Beneath this instruction is a block of data; output from it exactly the lines that run from the one containing "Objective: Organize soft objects" through the one containing "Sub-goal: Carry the", inclusive.
Top of RECORDS FOR THIS EXERCISE
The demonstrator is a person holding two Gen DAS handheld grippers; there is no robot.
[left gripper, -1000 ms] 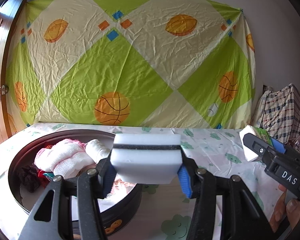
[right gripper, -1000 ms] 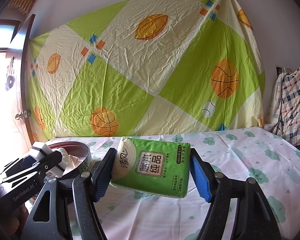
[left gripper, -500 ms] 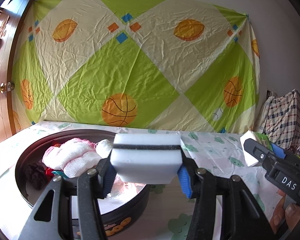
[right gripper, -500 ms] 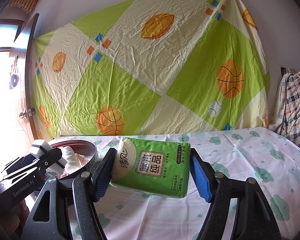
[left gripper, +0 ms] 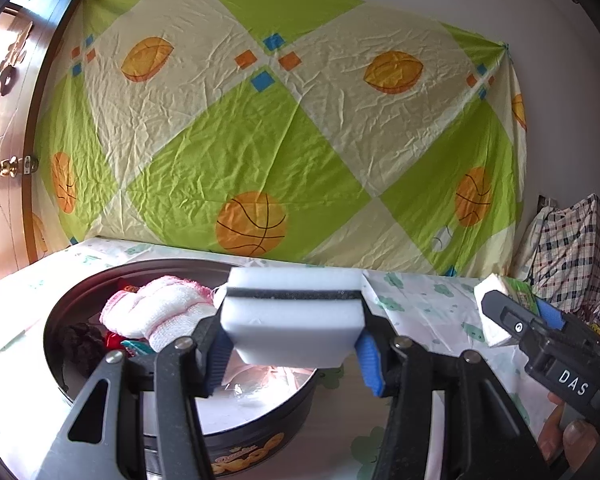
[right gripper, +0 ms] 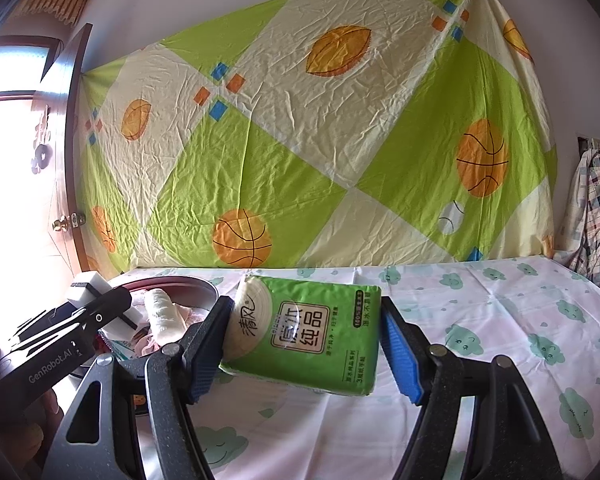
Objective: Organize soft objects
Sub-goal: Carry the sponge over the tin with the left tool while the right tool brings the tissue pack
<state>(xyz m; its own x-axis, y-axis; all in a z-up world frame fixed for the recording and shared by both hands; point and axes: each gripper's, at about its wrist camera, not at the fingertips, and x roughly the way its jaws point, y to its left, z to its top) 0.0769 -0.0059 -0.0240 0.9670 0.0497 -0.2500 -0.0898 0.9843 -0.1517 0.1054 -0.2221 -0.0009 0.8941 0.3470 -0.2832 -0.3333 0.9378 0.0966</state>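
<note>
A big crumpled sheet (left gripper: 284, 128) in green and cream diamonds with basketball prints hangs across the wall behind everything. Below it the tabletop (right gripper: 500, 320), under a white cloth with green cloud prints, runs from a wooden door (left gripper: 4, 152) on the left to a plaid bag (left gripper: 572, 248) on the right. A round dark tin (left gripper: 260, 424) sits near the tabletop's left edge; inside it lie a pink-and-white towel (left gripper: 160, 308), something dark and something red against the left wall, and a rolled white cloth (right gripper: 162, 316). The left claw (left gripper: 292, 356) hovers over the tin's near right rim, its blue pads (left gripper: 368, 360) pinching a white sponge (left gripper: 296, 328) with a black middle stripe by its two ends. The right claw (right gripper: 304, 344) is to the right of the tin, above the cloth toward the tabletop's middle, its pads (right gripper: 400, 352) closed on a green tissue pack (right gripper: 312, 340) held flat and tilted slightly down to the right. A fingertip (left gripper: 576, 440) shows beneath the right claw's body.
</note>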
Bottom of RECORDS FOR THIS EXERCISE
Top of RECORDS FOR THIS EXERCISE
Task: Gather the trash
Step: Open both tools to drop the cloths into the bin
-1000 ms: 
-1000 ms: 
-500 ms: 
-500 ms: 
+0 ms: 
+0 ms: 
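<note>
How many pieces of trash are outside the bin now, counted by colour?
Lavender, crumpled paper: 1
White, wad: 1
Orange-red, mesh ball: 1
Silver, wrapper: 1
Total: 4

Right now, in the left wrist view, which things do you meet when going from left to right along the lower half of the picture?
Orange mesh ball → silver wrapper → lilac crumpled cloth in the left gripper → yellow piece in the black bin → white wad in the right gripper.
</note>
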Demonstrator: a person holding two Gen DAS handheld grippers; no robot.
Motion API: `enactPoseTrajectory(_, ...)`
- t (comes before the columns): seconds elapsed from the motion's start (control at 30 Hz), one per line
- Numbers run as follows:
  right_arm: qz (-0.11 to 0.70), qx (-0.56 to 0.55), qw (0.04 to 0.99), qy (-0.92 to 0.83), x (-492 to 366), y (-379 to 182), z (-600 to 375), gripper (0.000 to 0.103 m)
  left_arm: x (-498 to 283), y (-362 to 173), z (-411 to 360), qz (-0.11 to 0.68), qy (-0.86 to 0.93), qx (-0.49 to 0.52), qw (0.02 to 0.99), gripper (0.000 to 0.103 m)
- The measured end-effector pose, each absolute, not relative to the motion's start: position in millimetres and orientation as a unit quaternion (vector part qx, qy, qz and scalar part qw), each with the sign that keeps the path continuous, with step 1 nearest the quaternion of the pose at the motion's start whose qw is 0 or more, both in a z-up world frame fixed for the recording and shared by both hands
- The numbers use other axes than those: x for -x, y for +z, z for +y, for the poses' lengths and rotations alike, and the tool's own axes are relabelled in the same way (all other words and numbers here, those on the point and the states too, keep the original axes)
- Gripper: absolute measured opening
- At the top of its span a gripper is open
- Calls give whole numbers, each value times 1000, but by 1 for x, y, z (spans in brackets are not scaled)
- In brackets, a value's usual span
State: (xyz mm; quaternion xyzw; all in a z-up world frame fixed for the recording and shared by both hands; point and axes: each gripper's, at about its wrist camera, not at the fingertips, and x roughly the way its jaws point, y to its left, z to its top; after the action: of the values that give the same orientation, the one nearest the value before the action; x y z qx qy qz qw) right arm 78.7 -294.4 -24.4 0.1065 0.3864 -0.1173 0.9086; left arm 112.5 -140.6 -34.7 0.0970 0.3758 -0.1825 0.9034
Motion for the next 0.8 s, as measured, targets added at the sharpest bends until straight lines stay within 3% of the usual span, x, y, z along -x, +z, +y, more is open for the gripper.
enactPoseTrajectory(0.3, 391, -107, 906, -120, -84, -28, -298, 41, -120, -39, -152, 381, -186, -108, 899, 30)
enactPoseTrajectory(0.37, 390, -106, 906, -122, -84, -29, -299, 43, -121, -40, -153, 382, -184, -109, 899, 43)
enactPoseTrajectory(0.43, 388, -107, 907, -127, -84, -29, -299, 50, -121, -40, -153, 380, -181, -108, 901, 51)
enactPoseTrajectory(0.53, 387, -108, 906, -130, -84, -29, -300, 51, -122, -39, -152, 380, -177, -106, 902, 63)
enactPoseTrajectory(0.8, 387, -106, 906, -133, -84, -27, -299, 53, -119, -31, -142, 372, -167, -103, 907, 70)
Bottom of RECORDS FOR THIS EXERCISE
TASK SOLUTION:
Objective: Organize soft objects
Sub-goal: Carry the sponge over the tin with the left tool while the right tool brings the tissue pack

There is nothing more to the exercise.